- _Work request_
Among the records that follow, set down only the lines from the one containing "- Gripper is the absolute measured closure" to the one containing "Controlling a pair", both included, exactly.
=== Begin Enclosure ===
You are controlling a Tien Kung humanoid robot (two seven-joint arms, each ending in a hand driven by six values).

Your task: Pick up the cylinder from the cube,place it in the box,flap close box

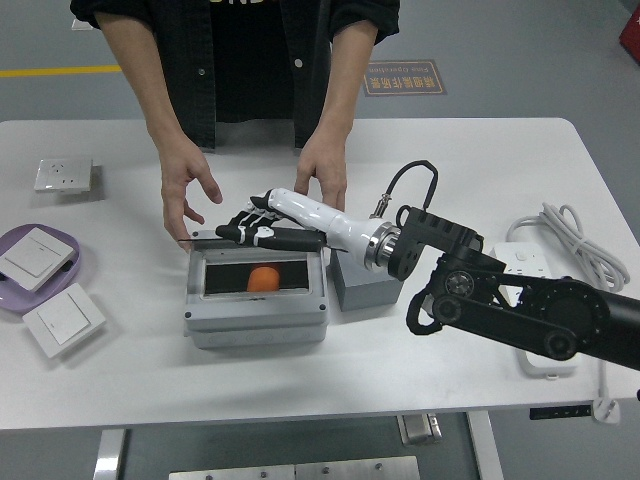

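Note:
The grey box [255, 305] stands at centre left with its windowed lid [255, 272] lying down over it. The orange cylinder [263, 279] shows through the window, inside the box. My right hand [252, 232] reaches in from the right with its fingers stretched flat along the lid's far edge, holding nothing. The grey cube [352, 288] stands right of the box, partly hidden by my forearm. The person's two hands [188, 196] [323, 178] hover just behind the box, off it.
A purple plate [70, 262] with a white switch is at the left, with another switch [63, 320] in front and a socket [63, 175] behind. A white power strip [545, 358] and coiled cable [570, 240] lie at the right.

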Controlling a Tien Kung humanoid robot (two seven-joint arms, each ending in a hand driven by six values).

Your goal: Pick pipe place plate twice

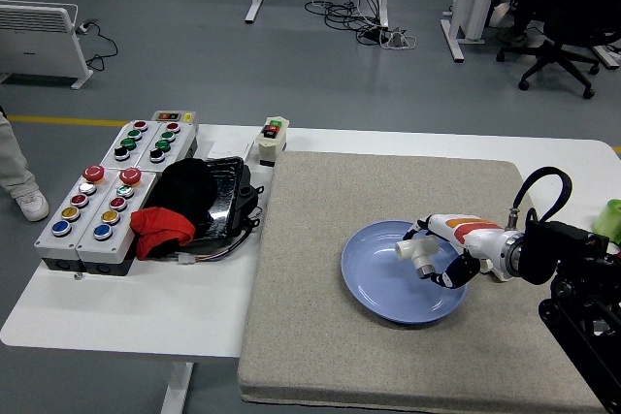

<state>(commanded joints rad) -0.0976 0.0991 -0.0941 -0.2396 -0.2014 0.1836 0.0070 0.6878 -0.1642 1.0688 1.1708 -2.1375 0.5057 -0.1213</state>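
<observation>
Head view, right robot hand (434, 261) gripping pipe (415, 254) over plate (374, 293)

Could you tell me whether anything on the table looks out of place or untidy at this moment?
Yes: a heap of black and red cloth spills out of the black tray beside the button boxes, with loose wires trailing. The right robot hand holds a white pipe fitting over the blue plate.
</observation>
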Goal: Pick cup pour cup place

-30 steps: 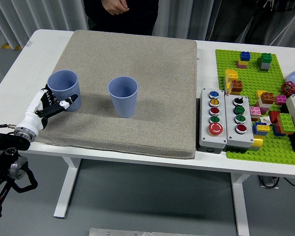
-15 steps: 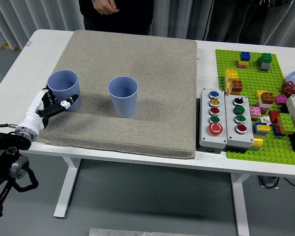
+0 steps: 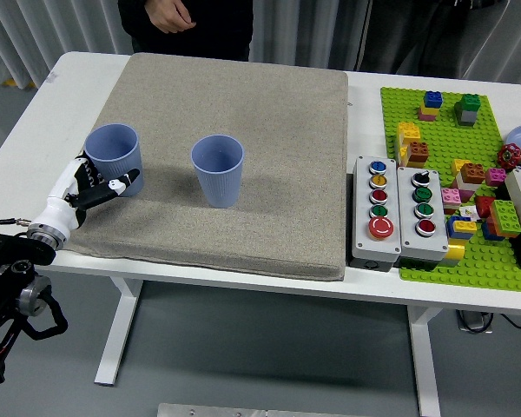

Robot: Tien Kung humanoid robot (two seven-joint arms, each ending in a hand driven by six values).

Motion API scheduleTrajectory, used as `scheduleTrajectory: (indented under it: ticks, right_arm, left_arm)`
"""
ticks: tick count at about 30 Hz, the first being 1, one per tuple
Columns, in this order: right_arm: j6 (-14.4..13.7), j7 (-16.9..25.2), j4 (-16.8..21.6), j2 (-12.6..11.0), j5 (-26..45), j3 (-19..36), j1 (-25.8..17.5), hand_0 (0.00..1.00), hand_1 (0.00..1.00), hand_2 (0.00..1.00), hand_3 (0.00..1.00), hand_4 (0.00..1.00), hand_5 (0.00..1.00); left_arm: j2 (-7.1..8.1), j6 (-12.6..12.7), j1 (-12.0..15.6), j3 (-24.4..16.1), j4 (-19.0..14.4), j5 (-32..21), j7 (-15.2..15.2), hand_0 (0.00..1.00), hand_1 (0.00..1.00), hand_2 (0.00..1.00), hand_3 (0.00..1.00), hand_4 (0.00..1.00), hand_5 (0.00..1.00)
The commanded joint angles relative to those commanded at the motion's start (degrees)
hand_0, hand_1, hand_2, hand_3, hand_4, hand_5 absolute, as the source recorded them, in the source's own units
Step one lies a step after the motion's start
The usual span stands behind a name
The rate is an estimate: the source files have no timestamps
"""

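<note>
Since a second ago, the person (image 3: 187,22) at the far side has been shifting to the left of the picture, while your left hand (image 3: 89,187) and both cups are staying where they were. Your left hand is sitting at the near left edge of the grey mat (image 3: 230,156), its fingers (image 3: 122,183) curling around the lower near side of the left cup (image 3: 113,158); they are touching its wall, though you cannot tell how firmly they are closing on it. That blue cup is standing upright on the mat. The second blue cup (image 3: 217,169) is also standing upright, well apart to its right, near the middle of the mat.

You are seeing the white tabletop (image 3: 43,122) carrying the mat, with two grey button boxes (image 3: 398,210) just beside the mat's right edge and a green baseplate (image 3: 443,130) with coloured bricks further right. The person's hand (image 3: 169,15) is hanging loosely above the far edge, holding nothing. Your right arm is not showing.
</note>
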Motion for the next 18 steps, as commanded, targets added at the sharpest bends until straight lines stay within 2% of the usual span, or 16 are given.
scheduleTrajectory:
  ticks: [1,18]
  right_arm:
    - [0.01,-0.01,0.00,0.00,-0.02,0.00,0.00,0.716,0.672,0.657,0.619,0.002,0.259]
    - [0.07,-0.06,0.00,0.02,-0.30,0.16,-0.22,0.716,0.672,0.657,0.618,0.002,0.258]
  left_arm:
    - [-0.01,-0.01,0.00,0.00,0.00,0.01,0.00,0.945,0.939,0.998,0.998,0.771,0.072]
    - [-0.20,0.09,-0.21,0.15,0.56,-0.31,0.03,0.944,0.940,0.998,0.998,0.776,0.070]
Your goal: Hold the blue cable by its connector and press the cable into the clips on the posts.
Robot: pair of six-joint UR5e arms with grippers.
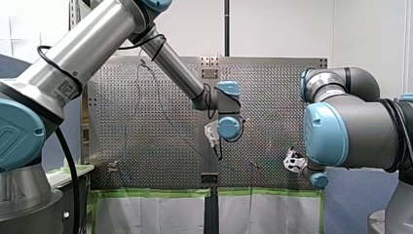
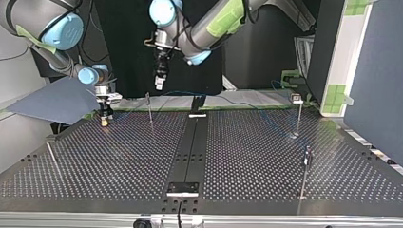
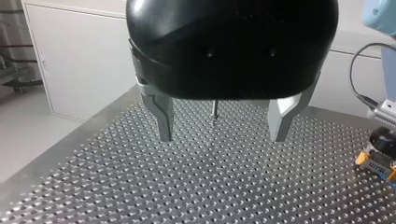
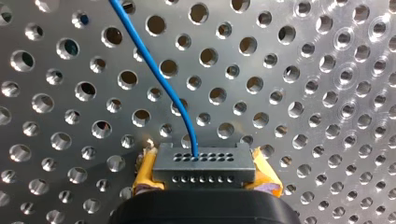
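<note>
The blue cable [image 4: 154,74] leaves its connector [image 4: 204,161] and runs away ahead over the table [image 4: 317,140]. The connector is clamped between the yellow pads of the right gripper [image 4: 204,171]. The nearest post [image 2: 149,108] stands close beside. The left gripper [image 3: 222,126] hangs above it, fingers spread, empty.

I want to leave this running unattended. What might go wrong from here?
1. The right jaws hold the connector only by its two ends, so a tug from the cable might twist it or pull it loose.
2. The left jaws hang open with a thin post just ahead, between them. A careless move forward or down might bend it.
</note>
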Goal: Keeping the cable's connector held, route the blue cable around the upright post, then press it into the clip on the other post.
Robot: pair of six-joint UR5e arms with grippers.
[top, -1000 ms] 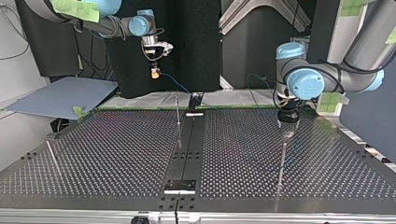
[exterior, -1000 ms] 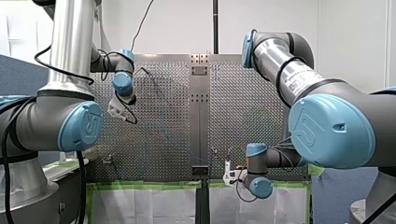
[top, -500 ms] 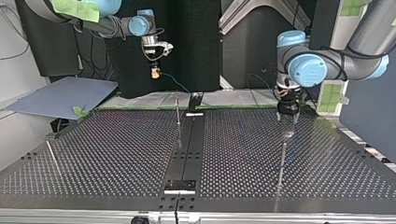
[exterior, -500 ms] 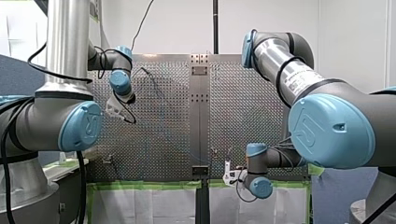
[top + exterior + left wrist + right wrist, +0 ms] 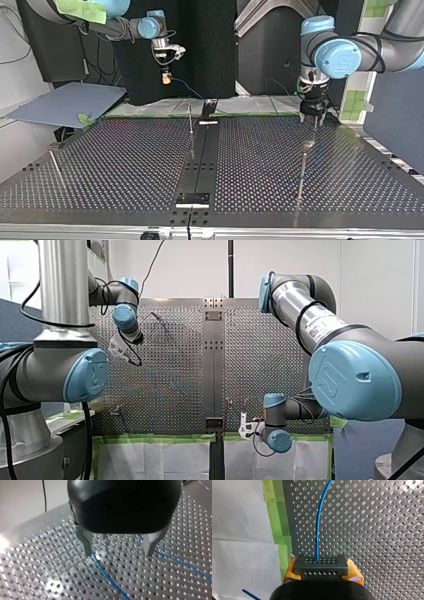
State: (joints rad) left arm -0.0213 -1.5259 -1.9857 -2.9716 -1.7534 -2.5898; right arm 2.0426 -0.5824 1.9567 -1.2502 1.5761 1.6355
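Only my left arm (image 5: 62, 290) is doing anything here. In the front view, my left gripper (image 5: 125, 354) is drifting toward 10 o'clock across the table (image 5: 170, 365), getting closer to that view's left edge. The blue-capped joint (image 5: 125, 317) right above it is sliding the same way. From the top view, the gripper is climbing toward 12 o'clock, maybe a hair toward 1. It's pulling away from the tip of the post (image 5: 302, 170) it was hovering just over a second ago, so that gap is opening up. It's now about level with the table's far edge, and the joint behind it is rising toward 1 o'clock too.
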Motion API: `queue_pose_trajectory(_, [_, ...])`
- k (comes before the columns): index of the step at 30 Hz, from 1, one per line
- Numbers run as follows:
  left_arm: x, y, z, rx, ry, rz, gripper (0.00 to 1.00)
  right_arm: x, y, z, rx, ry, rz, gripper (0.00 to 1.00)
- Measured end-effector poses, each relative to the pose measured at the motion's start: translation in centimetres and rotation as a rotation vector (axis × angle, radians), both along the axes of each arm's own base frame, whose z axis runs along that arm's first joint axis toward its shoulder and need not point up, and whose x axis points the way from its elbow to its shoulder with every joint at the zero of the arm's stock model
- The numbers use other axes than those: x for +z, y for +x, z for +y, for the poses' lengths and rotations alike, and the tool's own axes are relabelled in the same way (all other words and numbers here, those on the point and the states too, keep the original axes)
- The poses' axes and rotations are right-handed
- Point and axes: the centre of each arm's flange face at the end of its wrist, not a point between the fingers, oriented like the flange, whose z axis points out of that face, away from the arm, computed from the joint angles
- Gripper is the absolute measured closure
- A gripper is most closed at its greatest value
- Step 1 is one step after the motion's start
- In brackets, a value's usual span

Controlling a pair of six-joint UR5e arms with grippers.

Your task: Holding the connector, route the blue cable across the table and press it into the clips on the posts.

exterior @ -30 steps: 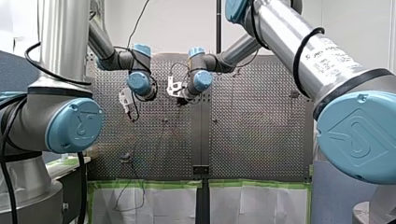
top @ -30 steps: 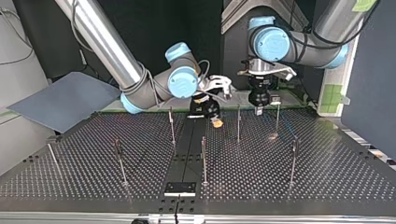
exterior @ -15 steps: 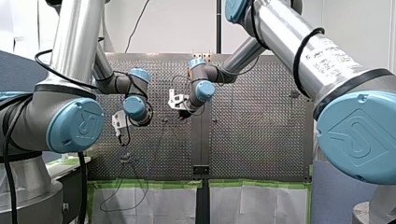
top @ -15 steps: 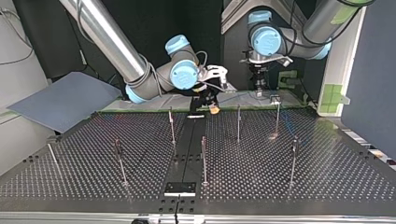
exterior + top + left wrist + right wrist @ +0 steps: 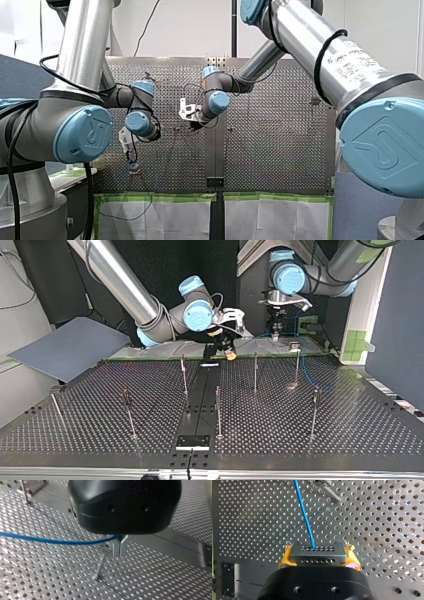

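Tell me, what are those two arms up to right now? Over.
Right gripper shut on the connector. Left gripper shut on the blue cable. Nothing but the posts seen in the way.

- My left arm (image 5: 80, 75) is holding its wrist low over the table (image 5: 280, 150), near a short post (image 5: 134, 169).
- My right arm (image 5: 310, 50) is hovering at the table's middle.
- A thin cable (image 5: 125, 216), probably, is drooping over the white sheets (image 5: 165, 220) below.

Connector (image 5: 317, 557) between right gripper (image 5: 317, 553) jaws; cable (image 5: 304, 515) runs ahead, beside post (image 5: 331, 493), into left gripper (image 5: 119, 552) jaws.
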Motion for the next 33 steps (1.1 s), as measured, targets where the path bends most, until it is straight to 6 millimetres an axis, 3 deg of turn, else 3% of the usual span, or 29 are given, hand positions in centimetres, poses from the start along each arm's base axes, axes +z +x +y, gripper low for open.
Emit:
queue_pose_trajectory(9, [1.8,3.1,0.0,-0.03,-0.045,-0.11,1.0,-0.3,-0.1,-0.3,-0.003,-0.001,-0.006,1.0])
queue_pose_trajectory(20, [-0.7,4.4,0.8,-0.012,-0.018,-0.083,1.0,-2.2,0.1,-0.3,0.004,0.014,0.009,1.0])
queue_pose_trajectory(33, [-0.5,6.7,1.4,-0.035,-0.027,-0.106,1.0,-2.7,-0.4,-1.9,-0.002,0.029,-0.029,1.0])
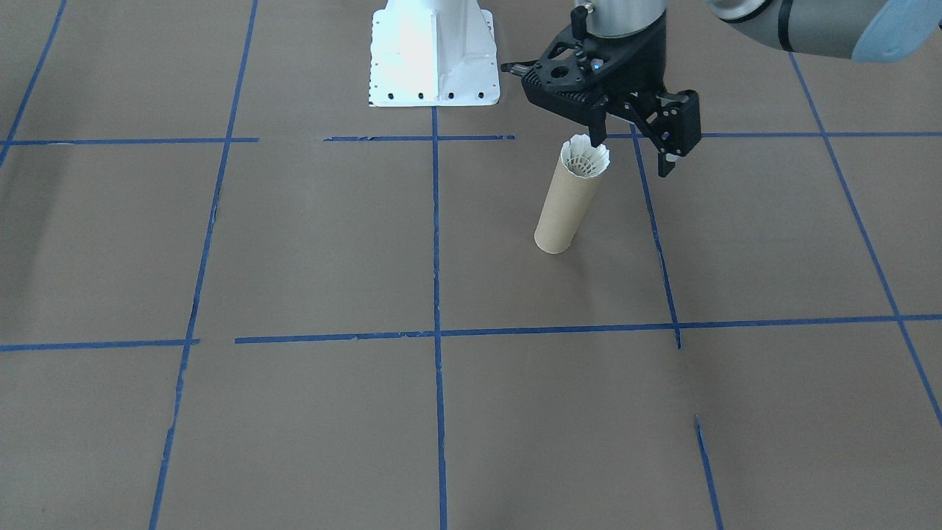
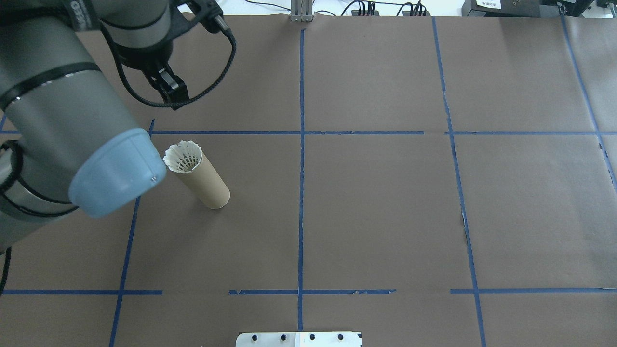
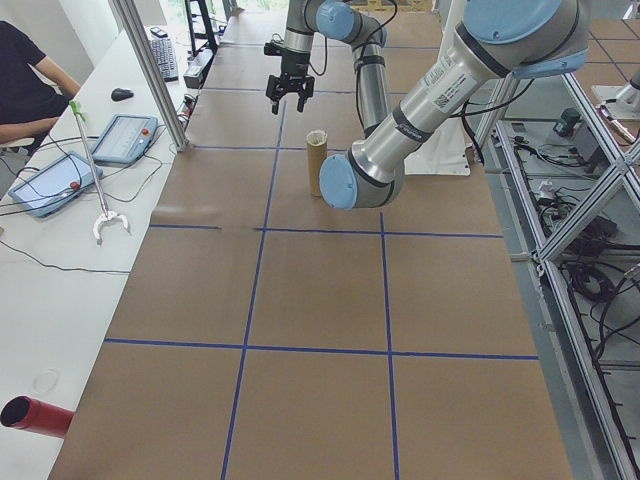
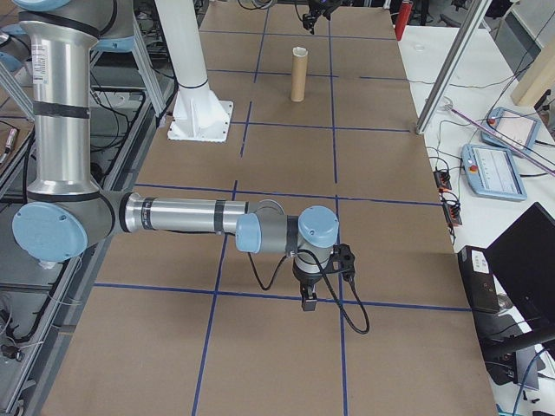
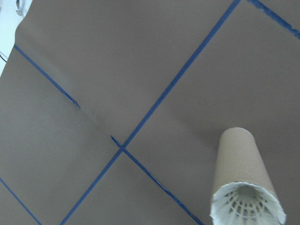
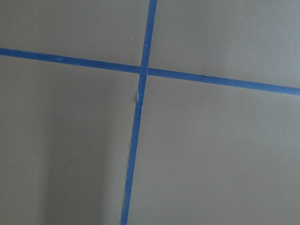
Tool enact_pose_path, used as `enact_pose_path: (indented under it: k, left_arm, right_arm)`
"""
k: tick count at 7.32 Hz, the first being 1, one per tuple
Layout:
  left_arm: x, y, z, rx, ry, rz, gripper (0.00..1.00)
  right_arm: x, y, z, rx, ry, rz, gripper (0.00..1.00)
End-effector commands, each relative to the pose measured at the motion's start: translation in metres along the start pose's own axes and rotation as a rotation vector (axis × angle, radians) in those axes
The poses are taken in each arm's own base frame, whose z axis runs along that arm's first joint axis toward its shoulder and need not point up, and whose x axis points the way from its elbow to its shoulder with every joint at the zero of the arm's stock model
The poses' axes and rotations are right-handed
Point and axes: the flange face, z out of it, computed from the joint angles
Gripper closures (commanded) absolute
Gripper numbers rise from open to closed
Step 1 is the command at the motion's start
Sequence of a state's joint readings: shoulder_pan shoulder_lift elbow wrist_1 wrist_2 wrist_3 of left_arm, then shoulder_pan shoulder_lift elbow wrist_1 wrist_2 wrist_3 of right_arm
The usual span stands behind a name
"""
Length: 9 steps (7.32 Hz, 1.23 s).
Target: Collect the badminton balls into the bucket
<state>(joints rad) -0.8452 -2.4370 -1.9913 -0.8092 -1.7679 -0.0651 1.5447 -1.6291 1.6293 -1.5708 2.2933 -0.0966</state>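
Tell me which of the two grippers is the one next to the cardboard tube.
The left gripper, hanging open just beside the tube holding the shuttlecock. The right gripper is far away.

The table (image 1: 309, 243) is showing a flat brown surface crossed by a grid of blue tape lines (image 1: 436, 243). The bucket (image 1: 563, 210) is presenting plain tan cardboard with no print. The shuttlecock (image 1: 585, 158) seated in its mouth is displaying white feathers with a ribbed, radiating pattern. The left gripper (image 1: 636, 151) is appearing matte black, mounted on a grey arm with a light blue cap (image 2: 118, 173). The robot base (image 1: 433, 55) is showing glossy white metal dotted with dark bolt holes.
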Motion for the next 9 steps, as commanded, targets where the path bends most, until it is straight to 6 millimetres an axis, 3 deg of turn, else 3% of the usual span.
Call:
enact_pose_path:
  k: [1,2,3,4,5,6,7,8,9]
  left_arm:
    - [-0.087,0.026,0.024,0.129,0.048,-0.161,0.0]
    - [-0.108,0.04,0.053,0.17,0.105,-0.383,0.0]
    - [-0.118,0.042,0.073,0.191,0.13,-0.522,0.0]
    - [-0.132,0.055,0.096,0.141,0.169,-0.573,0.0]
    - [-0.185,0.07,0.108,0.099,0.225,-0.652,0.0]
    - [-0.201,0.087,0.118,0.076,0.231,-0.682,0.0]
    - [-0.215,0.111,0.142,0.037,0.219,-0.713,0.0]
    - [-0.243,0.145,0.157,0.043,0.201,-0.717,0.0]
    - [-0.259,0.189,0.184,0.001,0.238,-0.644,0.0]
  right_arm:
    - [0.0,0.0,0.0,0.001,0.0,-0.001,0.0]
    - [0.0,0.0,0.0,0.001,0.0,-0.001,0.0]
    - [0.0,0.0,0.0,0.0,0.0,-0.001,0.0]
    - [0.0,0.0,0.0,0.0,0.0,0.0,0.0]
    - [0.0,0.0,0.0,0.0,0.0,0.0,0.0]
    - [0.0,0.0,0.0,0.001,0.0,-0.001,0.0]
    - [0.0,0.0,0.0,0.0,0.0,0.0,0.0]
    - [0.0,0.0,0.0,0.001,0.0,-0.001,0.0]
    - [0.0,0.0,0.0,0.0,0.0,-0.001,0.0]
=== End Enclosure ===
- _Solution to this exercise_
- Gripper is the absolute measured closure
- A gripper is most closed at its greatest value
- Step 1 is one step after the motion's start
- In brackets, a value's usual span

Controlling a pair of six-joint UR5e arms with grippers.

With that, the answer is done.